Directors Jon Hurwitz and Hayden Schlossberg of Harold & Kumar fame have all the right credentials for injecting some much needed promise into this franchise and teasing out more of the bromance of this bunch of school pals. In terms of the latter, there is a greater sense of this group’s tightness in this as they grow ‘wiser’ and have each others backs more, which is vital for the gags to work and revel in the knowing glances at all they’ve experienced.
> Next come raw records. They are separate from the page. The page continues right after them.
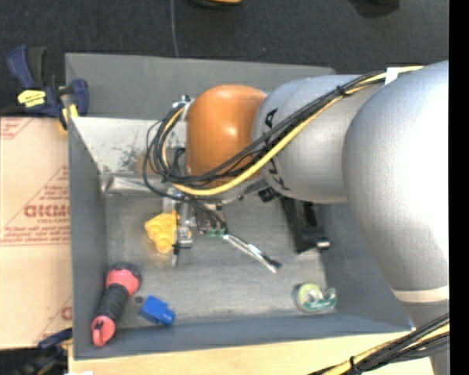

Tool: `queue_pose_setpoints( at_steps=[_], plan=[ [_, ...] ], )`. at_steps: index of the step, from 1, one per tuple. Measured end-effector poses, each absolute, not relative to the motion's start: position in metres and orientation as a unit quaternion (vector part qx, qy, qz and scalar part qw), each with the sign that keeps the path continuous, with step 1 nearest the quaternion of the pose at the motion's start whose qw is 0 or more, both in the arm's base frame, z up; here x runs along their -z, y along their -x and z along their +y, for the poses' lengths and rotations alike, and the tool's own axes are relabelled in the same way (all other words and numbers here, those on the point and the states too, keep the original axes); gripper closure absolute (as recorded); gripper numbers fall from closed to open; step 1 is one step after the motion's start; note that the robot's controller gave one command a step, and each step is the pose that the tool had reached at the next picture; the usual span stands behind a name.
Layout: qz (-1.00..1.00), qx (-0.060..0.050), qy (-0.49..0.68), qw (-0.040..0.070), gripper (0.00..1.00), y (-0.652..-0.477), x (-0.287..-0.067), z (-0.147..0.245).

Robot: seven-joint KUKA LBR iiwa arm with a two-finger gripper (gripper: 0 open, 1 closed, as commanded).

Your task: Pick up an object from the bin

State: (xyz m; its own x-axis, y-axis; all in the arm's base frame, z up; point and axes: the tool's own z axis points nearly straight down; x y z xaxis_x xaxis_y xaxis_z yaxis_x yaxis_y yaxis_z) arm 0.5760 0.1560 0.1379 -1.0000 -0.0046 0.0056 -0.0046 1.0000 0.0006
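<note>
As it hangs low, left of frame centre, hand [180, 239]: open or closed, cannot tell.
Yellow lump [161, 231]: just beside the hand, frame-left of it.
Lower left: pink-and-black handle [113, 303], blue piece [156, 312].

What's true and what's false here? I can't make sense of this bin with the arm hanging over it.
1. The gripper is down beside a crumpled yellow thing. True.
2. The small blue piece lies against the bin's upper wall. False: it lies by the lower wall, next to the red-and-black handle.
3. The red-and-black handle sits under the gripper. False: it lies in the lower left corner, apart from it.
4. A small clear roll lies near the lower right corner. True.
</note>
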Motion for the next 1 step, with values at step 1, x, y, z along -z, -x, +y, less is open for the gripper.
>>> queue_pose_setpoints(
  at_steps=[1],
  plan=[
    [-1.0, 0.001, 0.0, -0.001, 0.0, -0.5781, -0.1429, 0.1554]
  ],
)
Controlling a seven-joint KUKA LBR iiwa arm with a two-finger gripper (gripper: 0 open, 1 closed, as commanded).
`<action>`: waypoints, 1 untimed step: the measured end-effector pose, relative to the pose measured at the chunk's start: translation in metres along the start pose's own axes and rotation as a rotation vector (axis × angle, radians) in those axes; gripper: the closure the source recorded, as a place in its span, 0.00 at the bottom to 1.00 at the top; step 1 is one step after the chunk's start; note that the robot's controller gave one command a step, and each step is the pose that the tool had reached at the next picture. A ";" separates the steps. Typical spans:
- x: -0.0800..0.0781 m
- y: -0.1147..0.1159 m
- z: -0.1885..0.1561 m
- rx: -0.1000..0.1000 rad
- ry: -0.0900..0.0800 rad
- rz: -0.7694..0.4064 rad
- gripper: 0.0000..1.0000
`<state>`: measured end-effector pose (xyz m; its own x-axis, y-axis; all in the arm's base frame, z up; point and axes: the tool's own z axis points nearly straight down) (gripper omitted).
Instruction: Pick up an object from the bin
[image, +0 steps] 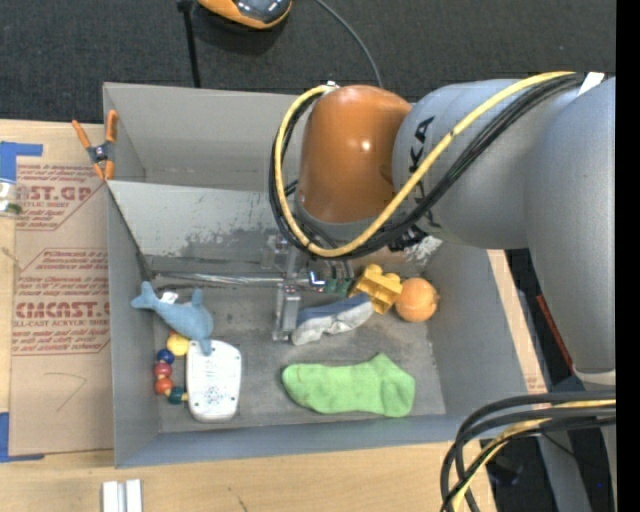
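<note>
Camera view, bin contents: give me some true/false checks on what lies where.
1. The green sock lies toward the view's lower edge. True.
2. The white device lies just below the blue dolphin in the view. True.
3. The orange ball lies beside the blue dolphin. False: it is on the right, next to the yellow toy.
4. The green sock covers the white device. False: they lie apart.
5. The coloured beads lie left of the white device. True.

Dark floor (480, 30), pale wooden tabletop (300, 470)
</note>
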<state>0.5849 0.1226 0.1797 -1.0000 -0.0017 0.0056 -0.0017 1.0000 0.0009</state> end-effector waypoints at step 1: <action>-0.001 -0.001 -0.005 -0.001 -0.007 0.001 0.00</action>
<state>0.5864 0.1221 0.1848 -1.0000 -0.0007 -0.0017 -0.0007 1.0000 0.0017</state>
Thankfully, there is never a sense of weariness at what you’re watching, as the leads constantly poke fun at their ‘by-gone’ days and ‘over-the-hill’ antics: it’s almost like a built-in insurance policy if some parts feel a tad repetitious with some of the set-pieces. Expect the usual puerile bodily jokes from the class fool (Jim or Stifler), and the token ‘trousers down’ kitchen moment (albeit more graphic), followed by Jim and Jim’s Dad’s (Eugene Levy) embarrassing father-son talk. What is nice to see is how this role reversal pans out throughout the story, allowing Levy a few gem moments to devilishly shine for the first time in this series, as well as for Jim to eventually gain some much sought after credibility among his peers.
Long-suffering but ballsy Michelle (Alyson Hannigan) also returns as Jim’s band camp wife, complete with trumpet moment, as do the other childhood sweethearts that trigger old emotions and feelings. It’s classic textbook stuff as we watch the aging characters find solace in the old to make up for the disappointments of life’s current situations. One disappointment is there is not more of Finch in the story, and his mystery reveal is not as punchy as anticipated either. As expected, there are plenty of life morals to be learnt – and a surprising new career move for Stifler to delight at. However, the best gag of the lot is another Stifler triumph, a play on the ‘Stifler’s Mum’ joke that will brings a little hand punch cheer for fans.
The jokes are old and the guys are older, but it’s big-hearted entertainment that does need some previous character investment to catch all the nods – like being in the presence of any longstanding group of friends. There are still some decent big laughs at the whole farce of trying to stay young and hip – something we can all relate to. Hopefully, Reunion will mark a commendable end to the series and another is not dragged out, after all, seeing Jim trying to get some pleasure in an old folks’ home would be seriously overstepping the mark!